_To do_
Pull out from the material below all lines with "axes".

┏━━

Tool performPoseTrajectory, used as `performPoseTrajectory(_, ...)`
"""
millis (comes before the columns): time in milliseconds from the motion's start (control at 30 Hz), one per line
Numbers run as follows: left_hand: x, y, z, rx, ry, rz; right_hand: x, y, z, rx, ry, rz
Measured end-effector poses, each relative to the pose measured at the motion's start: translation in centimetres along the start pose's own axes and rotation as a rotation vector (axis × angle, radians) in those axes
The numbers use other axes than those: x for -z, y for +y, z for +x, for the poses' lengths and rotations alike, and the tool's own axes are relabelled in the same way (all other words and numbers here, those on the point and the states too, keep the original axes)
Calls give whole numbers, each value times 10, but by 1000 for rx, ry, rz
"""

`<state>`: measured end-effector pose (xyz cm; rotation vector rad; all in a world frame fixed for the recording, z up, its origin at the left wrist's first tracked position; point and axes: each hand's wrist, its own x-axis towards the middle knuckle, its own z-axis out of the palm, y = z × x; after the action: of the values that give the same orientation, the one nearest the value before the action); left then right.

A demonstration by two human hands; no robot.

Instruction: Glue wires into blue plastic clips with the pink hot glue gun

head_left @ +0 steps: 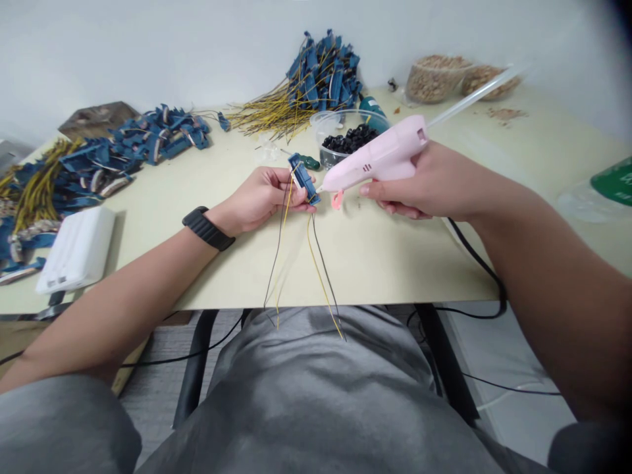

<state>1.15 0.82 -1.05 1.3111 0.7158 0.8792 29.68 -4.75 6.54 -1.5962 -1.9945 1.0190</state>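
Note:
My left hand [259,197], with a black watch [207,228] on its wrist, is closed around a small blue part [302,176] whose yellow and black wires [320,270] hang down over the table edge. My right hand [429,183] grips a pink glue gun [380,157] with a clear glue stick [474,95] sticking out of its back. The gun's nozzle touches the blue part.
Piles of blue wired parts lie at the left [99,164] and at the back [320,72]. A clear bowl of black pieces [345,141] stands behind my hands. A white box [76,250] sits at the left edge. Bags of brown bits [439,78] lie at the back right.

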Motion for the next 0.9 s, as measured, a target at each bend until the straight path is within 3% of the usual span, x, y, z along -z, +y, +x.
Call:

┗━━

_Task answer_
Measured end-effector poses, each relative to the pose measured at the motion's start: translation in centimetres along the start pose's own axes and rotation as a rotation vector (axis × angle, radians) in those axes
The numbers use other axes than those: x for -z, y for +y, z for +x, for the poses' lengths and rotations alike, and the tool's own axes are relabelled in the same way (all other words and numbers here, those on the point and the states too, keep the original axes)
`<state>`: measured end-effector pose (xyz cm; rotation vector rad; all in a world frame fixed for the recording, z up, its origin at the left wrist's first tracked position; point and axes: each hand's wrist, its own x-axis towards the middle knuckle, its own z-axis out of the palm, y = z × x; after the action: of the values that give the same orientation, the one nearest the value before the action); left then right.

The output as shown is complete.